**What you should do**.
Repeat exactly what appears from the opening line of the listing to the line with "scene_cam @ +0", inclusive.
▼
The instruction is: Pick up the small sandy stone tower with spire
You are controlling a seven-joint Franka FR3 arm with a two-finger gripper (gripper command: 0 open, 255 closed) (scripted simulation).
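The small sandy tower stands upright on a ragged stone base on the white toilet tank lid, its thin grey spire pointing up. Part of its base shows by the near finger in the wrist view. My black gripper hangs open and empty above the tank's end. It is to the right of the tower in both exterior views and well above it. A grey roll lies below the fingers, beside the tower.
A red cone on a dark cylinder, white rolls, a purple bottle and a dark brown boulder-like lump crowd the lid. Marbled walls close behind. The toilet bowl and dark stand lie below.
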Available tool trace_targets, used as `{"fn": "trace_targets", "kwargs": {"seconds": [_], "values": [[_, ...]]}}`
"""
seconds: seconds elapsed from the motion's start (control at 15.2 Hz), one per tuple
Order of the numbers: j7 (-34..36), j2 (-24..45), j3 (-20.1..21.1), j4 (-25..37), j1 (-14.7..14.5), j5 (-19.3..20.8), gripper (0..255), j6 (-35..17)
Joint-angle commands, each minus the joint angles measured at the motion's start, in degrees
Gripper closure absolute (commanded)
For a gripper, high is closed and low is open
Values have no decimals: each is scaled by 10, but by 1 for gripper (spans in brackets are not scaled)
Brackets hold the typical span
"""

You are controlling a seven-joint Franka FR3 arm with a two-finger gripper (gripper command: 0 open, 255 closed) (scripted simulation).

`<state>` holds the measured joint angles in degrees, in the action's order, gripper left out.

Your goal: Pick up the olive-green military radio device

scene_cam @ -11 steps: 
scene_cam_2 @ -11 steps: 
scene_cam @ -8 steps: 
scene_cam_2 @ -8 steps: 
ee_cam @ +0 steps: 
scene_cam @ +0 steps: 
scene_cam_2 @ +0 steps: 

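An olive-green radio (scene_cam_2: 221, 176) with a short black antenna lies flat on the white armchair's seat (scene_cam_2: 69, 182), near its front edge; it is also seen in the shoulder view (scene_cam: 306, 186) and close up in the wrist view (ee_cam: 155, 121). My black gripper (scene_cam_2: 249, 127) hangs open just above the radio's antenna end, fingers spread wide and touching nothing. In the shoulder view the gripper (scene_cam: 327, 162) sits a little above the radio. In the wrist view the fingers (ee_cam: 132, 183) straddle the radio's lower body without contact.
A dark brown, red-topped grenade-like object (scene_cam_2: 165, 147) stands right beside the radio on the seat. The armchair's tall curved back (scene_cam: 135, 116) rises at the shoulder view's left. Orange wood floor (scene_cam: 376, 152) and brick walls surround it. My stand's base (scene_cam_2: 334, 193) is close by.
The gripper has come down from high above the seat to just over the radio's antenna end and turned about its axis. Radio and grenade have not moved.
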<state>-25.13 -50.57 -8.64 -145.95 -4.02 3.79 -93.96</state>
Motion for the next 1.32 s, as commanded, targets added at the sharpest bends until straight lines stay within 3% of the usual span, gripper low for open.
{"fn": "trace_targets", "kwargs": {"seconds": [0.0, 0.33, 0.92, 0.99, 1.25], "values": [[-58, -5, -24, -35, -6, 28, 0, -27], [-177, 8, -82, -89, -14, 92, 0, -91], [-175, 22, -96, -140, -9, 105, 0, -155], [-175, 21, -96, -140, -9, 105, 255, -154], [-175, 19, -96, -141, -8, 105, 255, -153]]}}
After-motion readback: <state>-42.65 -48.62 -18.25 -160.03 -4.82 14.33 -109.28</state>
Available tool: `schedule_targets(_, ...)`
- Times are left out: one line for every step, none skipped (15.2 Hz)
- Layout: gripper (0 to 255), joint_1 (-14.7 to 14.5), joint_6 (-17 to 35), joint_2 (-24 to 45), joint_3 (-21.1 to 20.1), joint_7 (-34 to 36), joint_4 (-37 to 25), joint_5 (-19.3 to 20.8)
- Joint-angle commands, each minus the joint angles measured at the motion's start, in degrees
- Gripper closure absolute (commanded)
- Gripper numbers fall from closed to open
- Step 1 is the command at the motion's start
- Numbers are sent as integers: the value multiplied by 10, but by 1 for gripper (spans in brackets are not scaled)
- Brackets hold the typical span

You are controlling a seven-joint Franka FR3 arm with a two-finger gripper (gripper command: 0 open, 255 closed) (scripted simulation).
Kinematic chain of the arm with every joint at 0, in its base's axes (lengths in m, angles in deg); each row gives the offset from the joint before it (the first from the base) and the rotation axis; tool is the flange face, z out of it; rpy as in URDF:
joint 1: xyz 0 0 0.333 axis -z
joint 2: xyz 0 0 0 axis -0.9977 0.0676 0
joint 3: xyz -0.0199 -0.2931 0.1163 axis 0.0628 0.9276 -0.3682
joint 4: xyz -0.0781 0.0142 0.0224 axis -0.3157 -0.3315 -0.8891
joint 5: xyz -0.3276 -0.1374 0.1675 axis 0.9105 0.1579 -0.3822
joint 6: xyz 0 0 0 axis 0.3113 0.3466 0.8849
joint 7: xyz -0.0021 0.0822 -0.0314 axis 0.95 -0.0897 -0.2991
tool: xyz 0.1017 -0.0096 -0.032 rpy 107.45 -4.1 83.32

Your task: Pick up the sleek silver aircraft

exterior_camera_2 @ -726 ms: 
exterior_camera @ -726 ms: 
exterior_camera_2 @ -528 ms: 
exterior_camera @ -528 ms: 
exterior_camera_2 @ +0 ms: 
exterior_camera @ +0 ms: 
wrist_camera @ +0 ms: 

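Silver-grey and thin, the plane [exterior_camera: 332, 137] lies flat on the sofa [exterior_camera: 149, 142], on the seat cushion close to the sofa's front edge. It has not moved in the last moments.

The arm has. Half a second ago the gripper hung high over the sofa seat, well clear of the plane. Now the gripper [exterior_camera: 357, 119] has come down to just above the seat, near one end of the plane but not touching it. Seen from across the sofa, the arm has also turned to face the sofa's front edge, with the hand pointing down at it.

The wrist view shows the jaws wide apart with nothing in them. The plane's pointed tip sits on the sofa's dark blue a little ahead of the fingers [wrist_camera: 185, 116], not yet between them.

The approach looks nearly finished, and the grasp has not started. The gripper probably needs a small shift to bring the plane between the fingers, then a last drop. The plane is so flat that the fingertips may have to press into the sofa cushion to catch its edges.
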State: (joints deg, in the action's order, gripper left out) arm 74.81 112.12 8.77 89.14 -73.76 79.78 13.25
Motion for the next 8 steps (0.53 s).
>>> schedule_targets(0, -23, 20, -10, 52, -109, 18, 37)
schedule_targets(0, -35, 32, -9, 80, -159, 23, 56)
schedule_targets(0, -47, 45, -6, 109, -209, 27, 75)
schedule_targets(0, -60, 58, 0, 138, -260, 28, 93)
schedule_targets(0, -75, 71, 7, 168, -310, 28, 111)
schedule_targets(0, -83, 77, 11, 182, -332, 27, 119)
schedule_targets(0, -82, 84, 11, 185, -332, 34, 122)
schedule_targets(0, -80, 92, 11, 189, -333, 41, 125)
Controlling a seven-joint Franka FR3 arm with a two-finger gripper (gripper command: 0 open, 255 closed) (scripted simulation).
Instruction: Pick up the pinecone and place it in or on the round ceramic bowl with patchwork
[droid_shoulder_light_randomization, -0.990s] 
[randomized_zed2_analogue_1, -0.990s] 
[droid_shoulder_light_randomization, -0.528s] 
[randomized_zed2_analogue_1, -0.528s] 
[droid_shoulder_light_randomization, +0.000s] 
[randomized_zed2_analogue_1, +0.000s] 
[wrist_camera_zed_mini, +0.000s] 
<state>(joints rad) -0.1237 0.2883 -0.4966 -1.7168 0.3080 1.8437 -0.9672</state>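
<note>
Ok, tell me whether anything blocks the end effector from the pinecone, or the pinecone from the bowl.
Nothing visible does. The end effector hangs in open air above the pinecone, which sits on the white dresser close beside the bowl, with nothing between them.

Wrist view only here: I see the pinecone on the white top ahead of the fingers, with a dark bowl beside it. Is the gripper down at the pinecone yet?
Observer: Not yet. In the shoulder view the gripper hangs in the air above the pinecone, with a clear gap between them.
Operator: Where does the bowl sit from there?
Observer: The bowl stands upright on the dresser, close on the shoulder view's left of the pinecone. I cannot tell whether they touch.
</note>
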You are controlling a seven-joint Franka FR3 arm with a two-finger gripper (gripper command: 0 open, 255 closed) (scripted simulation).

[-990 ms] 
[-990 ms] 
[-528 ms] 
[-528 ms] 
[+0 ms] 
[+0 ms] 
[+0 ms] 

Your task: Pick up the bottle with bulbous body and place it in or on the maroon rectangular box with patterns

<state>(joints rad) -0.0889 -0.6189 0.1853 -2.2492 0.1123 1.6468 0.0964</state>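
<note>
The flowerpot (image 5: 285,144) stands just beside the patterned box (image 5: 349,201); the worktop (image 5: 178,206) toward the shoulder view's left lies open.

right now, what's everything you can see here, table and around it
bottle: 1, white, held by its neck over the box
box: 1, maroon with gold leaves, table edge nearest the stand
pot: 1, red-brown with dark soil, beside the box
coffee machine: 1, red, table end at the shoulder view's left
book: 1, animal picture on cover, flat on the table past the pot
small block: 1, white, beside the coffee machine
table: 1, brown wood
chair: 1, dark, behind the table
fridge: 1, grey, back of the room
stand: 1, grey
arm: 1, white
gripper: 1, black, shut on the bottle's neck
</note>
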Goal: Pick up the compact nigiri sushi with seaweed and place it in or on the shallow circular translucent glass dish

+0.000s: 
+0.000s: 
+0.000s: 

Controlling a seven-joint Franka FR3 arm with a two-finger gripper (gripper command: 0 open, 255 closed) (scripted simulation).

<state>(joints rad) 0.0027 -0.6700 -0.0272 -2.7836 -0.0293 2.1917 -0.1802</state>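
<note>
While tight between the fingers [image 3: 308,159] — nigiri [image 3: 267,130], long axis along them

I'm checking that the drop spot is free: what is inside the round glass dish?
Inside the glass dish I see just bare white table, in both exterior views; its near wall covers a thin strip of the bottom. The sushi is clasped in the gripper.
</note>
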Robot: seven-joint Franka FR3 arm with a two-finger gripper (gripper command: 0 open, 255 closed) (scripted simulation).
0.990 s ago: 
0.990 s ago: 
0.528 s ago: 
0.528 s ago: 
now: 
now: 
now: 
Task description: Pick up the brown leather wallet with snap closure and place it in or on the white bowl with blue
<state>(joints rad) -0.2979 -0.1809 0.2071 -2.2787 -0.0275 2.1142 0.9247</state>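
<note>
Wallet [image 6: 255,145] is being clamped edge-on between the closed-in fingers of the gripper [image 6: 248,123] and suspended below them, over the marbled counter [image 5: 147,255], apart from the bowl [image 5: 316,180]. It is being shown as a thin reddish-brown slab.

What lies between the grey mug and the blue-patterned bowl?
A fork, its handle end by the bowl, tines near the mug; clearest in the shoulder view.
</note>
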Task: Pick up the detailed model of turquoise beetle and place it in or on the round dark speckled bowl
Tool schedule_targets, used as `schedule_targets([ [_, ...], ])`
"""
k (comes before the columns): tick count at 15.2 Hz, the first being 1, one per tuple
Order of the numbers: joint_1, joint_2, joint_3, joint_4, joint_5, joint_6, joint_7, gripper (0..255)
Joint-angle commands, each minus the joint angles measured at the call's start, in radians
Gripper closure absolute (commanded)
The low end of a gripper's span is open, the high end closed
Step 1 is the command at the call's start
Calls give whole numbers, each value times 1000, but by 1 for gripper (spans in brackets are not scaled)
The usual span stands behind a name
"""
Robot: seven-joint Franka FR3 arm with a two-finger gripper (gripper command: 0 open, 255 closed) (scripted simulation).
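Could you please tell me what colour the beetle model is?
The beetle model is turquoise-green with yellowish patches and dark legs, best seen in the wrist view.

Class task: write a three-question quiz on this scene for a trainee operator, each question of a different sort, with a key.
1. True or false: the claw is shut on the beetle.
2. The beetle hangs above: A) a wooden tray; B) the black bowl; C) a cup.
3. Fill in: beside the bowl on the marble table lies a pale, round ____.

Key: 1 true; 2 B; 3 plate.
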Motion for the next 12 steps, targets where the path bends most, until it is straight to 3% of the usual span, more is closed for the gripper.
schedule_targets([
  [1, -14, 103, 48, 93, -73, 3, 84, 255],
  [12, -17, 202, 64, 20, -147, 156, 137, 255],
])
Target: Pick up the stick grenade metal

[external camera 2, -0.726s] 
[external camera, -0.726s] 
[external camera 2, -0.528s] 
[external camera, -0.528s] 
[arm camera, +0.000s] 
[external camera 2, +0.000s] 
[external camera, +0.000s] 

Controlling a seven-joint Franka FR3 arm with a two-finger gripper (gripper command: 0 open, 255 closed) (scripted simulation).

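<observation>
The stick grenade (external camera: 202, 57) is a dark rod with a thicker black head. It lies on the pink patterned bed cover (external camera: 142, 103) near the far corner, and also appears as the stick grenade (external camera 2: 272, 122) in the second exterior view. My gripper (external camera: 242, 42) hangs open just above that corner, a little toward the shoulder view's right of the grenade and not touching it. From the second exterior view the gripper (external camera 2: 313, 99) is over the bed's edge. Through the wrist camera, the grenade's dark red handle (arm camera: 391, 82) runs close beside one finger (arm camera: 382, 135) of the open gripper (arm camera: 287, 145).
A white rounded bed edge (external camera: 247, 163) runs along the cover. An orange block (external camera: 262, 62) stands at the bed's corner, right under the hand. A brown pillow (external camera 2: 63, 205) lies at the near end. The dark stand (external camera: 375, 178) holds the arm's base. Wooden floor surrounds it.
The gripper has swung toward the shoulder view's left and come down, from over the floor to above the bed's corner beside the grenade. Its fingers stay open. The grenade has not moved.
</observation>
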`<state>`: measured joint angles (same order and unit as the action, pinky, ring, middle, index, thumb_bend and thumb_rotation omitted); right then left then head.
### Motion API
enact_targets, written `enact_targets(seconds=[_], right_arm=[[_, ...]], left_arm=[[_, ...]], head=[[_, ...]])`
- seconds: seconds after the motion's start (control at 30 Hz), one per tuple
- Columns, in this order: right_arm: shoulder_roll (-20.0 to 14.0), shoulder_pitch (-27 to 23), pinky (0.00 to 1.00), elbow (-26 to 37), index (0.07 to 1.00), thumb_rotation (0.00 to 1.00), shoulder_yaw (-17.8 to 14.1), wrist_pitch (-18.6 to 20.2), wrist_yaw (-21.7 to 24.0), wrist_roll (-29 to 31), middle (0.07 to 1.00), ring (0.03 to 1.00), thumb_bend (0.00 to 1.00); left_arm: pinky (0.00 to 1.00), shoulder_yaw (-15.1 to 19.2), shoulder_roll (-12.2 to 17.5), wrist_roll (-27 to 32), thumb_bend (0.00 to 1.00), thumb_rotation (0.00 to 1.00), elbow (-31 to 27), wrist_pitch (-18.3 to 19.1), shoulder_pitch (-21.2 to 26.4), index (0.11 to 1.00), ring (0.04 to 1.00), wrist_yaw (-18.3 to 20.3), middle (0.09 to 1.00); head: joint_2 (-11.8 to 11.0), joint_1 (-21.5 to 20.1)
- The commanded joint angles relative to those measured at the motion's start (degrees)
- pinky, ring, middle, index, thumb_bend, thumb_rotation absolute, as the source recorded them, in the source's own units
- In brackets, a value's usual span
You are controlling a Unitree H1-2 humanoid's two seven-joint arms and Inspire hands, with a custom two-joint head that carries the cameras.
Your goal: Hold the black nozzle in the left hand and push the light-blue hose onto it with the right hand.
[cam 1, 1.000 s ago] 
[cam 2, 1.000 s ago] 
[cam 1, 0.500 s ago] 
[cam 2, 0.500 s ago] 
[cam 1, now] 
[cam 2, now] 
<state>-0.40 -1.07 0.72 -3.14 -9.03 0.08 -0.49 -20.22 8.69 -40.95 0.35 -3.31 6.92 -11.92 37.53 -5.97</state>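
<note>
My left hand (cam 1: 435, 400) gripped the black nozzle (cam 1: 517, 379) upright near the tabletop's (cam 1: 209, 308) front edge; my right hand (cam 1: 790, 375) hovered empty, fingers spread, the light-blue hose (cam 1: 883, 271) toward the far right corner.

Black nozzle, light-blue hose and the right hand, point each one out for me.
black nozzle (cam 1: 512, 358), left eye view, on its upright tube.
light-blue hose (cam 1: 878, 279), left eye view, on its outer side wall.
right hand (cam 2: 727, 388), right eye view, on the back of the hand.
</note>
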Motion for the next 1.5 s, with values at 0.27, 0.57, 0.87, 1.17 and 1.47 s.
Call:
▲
**Worked solution**.
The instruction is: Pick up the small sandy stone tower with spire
You are controlling a seven-joint Franka FR3 arm with a two-finger gripper (gripper command: 0 open, 255 closed) (scripted simulation).
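The small sandy tower stands upright on a ragged stone base on the white toilet tank lid, its thin grey spire pointing up. Part of its base shows by the near finger in the wrist view. My black gripper hangs open and empty above the tank's end. It is to the right of the tower in both exterior views and well above it. A grey roll lies below the fingers, beside the tower.
A red cone on a dark cylinder, white rolls, a purple bottle and a dark brown boulder-like lump crowd the lid. Marbled walls close behind. The toilet bowl and dark stand lie below.
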Available tool trace_targets, used as `{"fn": "trace_targets", "kwargs": {"seconds": [_], "values": [[_, ...]]}}`
"""
seconds: seconds elapsed from the motion's start (control at 15.2 Hz), one per tuple
Order of the numbers: j7 (-34..36), j2 (-24..45), j3 (-20.1..21.1), j4 (-25..37), j1 (-14.7..14.5), j5 (-19.3..20.8), gripper (0..255), j6 (-35..17)
Joint-angle commands, each minus the joint angles measured at the motion's start, in degrees
Gripper closure absolute (commanded)
For a gripper, high is closed and low is open
Values have no decimals: each is scaled by 10, but by 1 for gripper (spans in brackets are not scaled)
Brackets hold the typical span
"""

You are controlling a seven-joint Franka FR3 arm with a two-finger gripper (gripper command: 0 open, 255 closed) (scripted simulation).

`<state>` holds the measured joint angles in degrees, in the action's order, gripper left out.

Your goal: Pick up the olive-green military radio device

scene_cam @ -11 steps: 
scene_cam_2 @ -11 steps: 
scene_cam @ -8 steps: 
scene_cam_2 @ -8 steps: 
ee_cam @ +0 steps: 
scene_cam @ +0 steps: 

The exercise has been completed.